**WORK REQUEST**
Return the full listing, so that each line matches the original exactly.

**DATASET SECTION**

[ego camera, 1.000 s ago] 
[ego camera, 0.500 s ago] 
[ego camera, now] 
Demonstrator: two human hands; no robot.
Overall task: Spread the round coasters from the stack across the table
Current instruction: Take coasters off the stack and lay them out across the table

**PROBLEM SOLUTION**
[ego camera, 1.000 s ago] 
[ego camera, 0.500 s ago] 
[ego camera, now] 
Demonstrator: two human hands; no robot.
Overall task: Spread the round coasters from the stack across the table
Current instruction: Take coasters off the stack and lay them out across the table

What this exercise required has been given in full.